CJ
 
 
At the initiative of Algeria, the African Union adopted at the fifteenth session of the Conference of Heads of State and Government held from 25 to 27 July 2010 in Kampala, Uganda, the decision to create a African Constitutional Justice space.
The creation of this space meets a imperative: bring together the African mechanisms of constitutional justice in a continental area to enable them to participate in the domain that is theirs, promotion and dissemination of universal values ​​and principles of state law, democracy and human rights, enshrined in the preamble to the Constitutive Act of the African Union.
A preparatory meeting bringing together the presidents of constitutional courts in Africa, held in the sidelines of the Second World Conference on Constitutional Justice held in Rio de Janeiro (Brazil) 16 January 2011, Algeria had loaded the driver’s the process of creating that space to term.
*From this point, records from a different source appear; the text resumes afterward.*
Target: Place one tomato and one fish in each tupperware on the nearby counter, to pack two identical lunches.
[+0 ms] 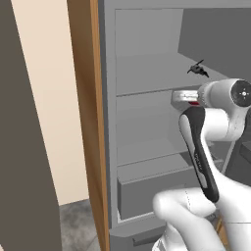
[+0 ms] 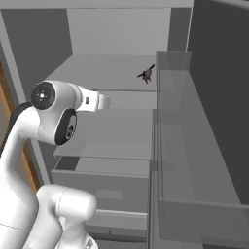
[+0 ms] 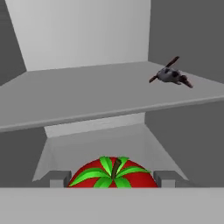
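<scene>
Red tomato (image 3: 113, 173) between the gripper (image 3: 113, 179) fingers, inside the grey fridge.
Glossy, round, with a green leafy star and brown stem; jaws clamped on its sides. Small dark fish (image 3: 170, 75) lies on the shelf (image 3: 87, 94) above, far right.

Tomato (image 3: 113, 175) between the gripper (image 3: 113, 180) fingers: bright red, green leafy calyx, brown stem. Fingers (image 3: 59, 178): mid grey. Fish (image 3: 169, 75) ahead of the gripper, up and to the right: dark grey body, reddish-brown tail and fins. Shelf (image 3: 87, 94) beneath the fish: plain light grey. Fridge walls (image 3: 183, 30): darker grey, unpatterned. Wooden panel (image 1: 88, 122) far off to the gripper's left: orange-brown. Wall (image 1: 49, 98) beyond: pale cream.
</scene>
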You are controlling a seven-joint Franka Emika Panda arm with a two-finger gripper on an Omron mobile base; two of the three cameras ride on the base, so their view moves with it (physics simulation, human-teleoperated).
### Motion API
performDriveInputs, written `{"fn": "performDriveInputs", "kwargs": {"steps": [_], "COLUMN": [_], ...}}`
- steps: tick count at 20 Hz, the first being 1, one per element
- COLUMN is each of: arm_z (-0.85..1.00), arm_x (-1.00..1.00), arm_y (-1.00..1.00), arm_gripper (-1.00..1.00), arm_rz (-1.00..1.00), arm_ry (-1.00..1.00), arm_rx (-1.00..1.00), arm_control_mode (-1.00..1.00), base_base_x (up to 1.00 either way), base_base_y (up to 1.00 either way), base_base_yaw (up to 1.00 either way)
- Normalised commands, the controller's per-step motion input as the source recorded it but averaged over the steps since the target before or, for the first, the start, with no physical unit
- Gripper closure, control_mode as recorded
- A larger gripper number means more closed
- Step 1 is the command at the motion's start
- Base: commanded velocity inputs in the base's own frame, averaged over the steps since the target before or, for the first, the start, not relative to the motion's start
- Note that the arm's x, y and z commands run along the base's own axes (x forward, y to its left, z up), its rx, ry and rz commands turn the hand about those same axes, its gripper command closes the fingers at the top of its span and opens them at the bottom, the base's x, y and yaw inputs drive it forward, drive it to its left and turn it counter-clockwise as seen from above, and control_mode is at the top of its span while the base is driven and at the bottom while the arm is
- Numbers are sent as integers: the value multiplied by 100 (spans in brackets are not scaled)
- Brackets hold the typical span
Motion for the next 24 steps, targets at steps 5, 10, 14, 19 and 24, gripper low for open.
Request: {"fn": "performDriveInputs", "kwargs": {"steps": [5,10,14,19,24], "arm_z": [5,7,0,0,0], "arm_x": [-96,-69,0,0,0], "arm_y": [20,11,0,0,0], "arm_gripper": [100,100,100,100,100], "arm_rz": [3,0,0,0,0], "arm_ry": [-3,5,0,0,0], "arm_rx": [-4,-6,0,0,0], "arm_control_mode": [-100,100,100,100,100], "base_base_x": [0,-20,-100,-100,-91], "base_base_y": [0,0,0,0,-3], "base_base_yaw": [0,0,-1,-6,-25]}}
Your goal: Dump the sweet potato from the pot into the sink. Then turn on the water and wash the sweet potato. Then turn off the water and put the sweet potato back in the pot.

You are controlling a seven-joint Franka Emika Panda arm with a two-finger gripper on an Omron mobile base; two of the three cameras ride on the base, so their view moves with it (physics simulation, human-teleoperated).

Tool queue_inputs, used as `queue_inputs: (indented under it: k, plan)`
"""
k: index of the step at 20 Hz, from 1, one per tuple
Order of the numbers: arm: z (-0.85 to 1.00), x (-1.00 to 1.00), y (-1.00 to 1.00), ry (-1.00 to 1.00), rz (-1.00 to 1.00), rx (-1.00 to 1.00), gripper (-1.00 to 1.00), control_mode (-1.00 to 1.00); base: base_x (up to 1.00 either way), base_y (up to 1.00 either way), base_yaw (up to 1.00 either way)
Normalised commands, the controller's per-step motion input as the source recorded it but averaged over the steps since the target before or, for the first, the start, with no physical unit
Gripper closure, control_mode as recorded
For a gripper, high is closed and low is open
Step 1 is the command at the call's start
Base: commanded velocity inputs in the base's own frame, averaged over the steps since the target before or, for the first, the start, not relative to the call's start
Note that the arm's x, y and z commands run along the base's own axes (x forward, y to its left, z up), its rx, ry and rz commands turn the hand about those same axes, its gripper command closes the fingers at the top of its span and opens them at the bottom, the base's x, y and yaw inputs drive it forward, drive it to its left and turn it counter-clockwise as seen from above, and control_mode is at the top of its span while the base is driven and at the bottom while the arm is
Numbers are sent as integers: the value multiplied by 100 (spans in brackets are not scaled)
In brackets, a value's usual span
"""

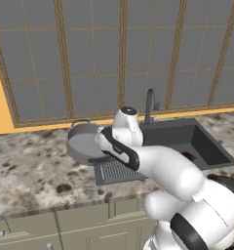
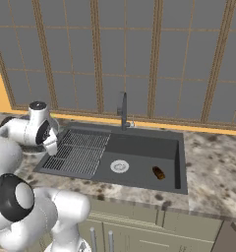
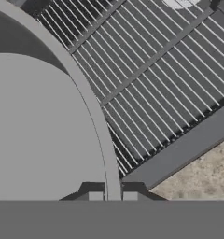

Presidents and representatives of the Constitutional Courts and Councils and equivalent institutions in Africa held on 7 and 8 May 2011 at the headquarters of the Constitutional Council of Algeria the congress of the African space Constitutional justice they called ” Conference of  Constitutional Jurisdictions of Africa” (CCJA).
Conference of Constitutional Jurisdictions of Africa is led by a newly elected President, in the person of Mr Justice Mogoeng Mogoeng, Chief Justice of the Republic of South Africa and the Head of the Constitutional Court of the Republic of South Africa
Chief Justice Mogoeng was elected by his African colleagues gathered in the CCJA General Assembly in Cape Town from 23 to 26 April 2017, as the head of the CCJA for a duration of two years.
The headquarters of the CCJA is set in Algiers.